#### What to work on:
Which lines of the material hold the word "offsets"? Copy each one.

#### Given data:
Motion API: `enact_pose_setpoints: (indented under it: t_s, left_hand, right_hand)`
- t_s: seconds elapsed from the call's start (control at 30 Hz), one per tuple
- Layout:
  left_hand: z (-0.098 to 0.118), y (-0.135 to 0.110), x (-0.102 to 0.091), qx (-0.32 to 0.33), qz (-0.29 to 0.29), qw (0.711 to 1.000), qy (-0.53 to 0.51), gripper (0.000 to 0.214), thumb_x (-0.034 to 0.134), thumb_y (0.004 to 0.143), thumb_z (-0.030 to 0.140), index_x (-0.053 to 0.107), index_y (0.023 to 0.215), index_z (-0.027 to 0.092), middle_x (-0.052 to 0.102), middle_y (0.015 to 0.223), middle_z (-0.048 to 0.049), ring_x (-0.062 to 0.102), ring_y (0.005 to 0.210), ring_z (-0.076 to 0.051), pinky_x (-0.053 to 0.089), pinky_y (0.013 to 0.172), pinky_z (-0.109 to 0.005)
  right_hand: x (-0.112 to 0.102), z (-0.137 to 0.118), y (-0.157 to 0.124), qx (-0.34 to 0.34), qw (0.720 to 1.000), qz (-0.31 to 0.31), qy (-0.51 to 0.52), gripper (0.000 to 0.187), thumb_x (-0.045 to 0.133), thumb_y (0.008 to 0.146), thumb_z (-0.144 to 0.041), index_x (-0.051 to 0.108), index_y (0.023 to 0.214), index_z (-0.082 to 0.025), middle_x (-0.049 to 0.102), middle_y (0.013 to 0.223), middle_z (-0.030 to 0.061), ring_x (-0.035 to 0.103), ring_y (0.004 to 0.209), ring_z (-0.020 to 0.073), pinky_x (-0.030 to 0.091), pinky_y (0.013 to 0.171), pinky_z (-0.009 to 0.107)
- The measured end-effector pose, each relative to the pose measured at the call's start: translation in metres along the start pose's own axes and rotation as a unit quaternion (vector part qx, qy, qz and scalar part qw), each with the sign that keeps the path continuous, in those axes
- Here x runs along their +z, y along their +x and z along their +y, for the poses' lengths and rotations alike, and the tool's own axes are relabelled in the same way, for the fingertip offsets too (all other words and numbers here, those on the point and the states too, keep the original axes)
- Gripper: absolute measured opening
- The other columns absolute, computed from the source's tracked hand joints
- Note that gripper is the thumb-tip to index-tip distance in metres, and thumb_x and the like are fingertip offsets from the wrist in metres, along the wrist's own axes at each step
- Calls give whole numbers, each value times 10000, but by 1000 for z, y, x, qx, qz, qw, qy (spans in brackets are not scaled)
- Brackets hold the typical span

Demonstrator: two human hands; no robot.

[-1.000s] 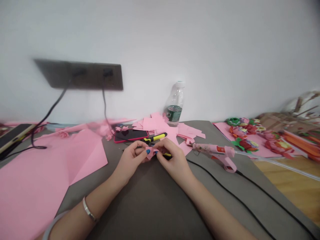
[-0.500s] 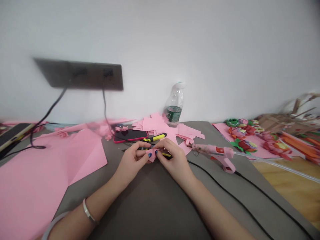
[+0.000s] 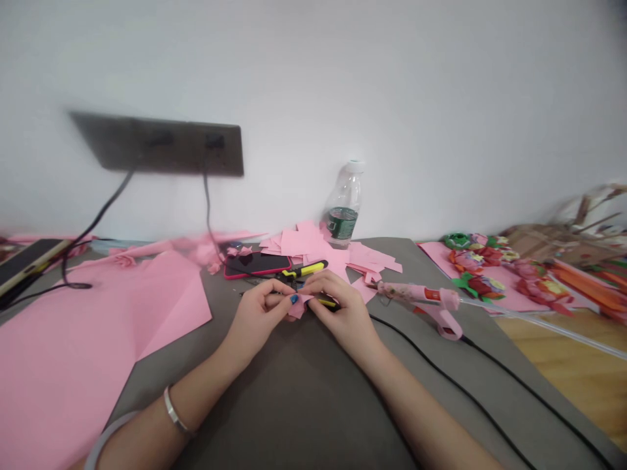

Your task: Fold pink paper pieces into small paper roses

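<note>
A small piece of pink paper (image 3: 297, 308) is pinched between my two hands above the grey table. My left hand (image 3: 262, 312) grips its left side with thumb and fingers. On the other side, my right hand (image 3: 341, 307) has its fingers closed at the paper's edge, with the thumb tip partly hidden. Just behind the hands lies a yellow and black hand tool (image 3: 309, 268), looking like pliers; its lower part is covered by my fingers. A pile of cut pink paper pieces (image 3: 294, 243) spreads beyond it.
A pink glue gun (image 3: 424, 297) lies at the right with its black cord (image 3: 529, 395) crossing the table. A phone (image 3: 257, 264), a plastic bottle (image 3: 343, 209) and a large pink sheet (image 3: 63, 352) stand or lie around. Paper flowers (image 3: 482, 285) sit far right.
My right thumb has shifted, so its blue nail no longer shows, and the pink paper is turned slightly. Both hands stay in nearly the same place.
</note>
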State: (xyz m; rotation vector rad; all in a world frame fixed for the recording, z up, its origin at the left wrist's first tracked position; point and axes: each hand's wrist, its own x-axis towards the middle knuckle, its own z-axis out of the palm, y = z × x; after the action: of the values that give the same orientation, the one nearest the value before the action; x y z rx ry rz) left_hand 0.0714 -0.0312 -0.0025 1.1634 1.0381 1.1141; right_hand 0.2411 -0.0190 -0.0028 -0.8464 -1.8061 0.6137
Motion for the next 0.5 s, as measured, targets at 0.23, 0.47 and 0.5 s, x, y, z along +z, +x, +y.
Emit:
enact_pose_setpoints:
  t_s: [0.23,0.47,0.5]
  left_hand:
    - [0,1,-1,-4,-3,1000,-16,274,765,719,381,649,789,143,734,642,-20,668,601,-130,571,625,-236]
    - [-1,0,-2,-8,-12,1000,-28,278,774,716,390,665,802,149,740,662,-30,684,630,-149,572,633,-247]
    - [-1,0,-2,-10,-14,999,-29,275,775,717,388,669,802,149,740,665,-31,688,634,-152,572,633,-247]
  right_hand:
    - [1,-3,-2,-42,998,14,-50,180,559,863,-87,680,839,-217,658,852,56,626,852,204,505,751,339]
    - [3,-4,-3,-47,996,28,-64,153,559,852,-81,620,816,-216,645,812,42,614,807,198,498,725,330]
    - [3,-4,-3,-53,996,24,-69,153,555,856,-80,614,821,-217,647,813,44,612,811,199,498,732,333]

#### Solution:
- Here x runs along their +z, y along their +x and z along their +y, for the poses' lengths and rotations alike, and the tool's own axes are relabelled in the same way, for the fingertip offsets too (all other words and numbers here, those on the point and the states too, keep the original axes)
- Note that gripper is the thumb-tip to index-tip distance in metres, and thumb_x and the like are fingertip offsets from the wrist in metres, along the wrist's own axes at each step

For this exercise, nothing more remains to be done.